#### Task to carry out
All that is required is the number of lines in this listing that hold "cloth".

#### Exercise data
<<<<

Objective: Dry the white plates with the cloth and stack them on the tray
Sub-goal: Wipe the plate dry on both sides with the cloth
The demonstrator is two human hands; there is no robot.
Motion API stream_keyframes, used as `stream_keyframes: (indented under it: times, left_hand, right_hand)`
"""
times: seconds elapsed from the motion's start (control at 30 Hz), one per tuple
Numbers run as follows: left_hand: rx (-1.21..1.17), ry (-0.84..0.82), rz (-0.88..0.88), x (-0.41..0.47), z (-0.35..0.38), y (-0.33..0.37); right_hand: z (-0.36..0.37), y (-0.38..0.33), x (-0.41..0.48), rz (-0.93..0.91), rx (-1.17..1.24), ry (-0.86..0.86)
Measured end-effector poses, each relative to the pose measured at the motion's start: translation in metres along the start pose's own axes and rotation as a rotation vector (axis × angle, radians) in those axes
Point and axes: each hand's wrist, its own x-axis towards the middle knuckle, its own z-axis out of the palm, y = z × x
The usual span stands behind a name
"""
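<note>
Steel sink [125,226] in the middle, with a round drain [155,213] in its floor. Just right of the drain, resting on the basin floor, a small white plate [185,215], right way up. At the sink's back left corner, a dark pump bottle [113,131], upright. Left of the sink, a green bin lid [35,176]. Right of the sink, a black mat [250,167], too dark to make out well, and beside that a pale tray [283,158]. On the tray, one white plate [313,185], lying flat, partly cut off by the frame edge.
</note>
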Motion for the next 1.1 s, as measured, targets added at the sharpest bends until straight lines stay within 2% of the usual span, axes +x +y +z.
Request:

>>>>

#### Finished task
2